His passing in 2013 was a great loss. Without him, I’m sure I couldn’t have written Special Operations.

If you found yourself as a hostage or caught in the middle of an undercover case gone wrong, what literary or historical spy or investigator would you want to be the person on the case to save you?  Why?

This is a stretch; I have a hard time imagining anyone other than myself being the one to save me.

In a fictional setting, though, I have a hands-down choice: the guy to save my hide would have to be none other than Nathan Muir (played by Robert Redford) in the movie Spy Game.

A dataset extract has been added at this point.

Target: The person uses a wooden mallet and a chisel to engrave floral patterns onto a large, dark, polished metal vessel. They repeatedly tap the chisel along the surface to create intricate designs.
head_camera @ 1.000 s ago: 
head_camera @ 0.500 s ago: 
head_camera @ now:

On the eve of his retirement Muir goes all in, breaking all the rules and faking the C.I.A. out if its shoes – in order to rescue his protégé Tom Bishop (played by Brad Pitt).  The mission code named Operation Dinner Out ends with Tom Bishop in safety, though we get the idea that his old friend Nathan Muir had ruffled more than a few feathers back at Langley, and will be paying for this one for a long, long time – or will he?

What do you consider the most challenging part of the writing process?

Thankfully, I don’t find writing challenging. It provides me the utmost freedom.  Maybe because I spend so much time writing the outline.  For Special Operations, I wrote an outline of one hundred pages.  My outline for the sequel Blood Rain runs about one hundred fifty. And then there are the character bios and some sketches of important scenes.  Having that kind of structure in place makes the research go fast, and allows me an infinity of possibilities when it then comes style, word choice, and imagery.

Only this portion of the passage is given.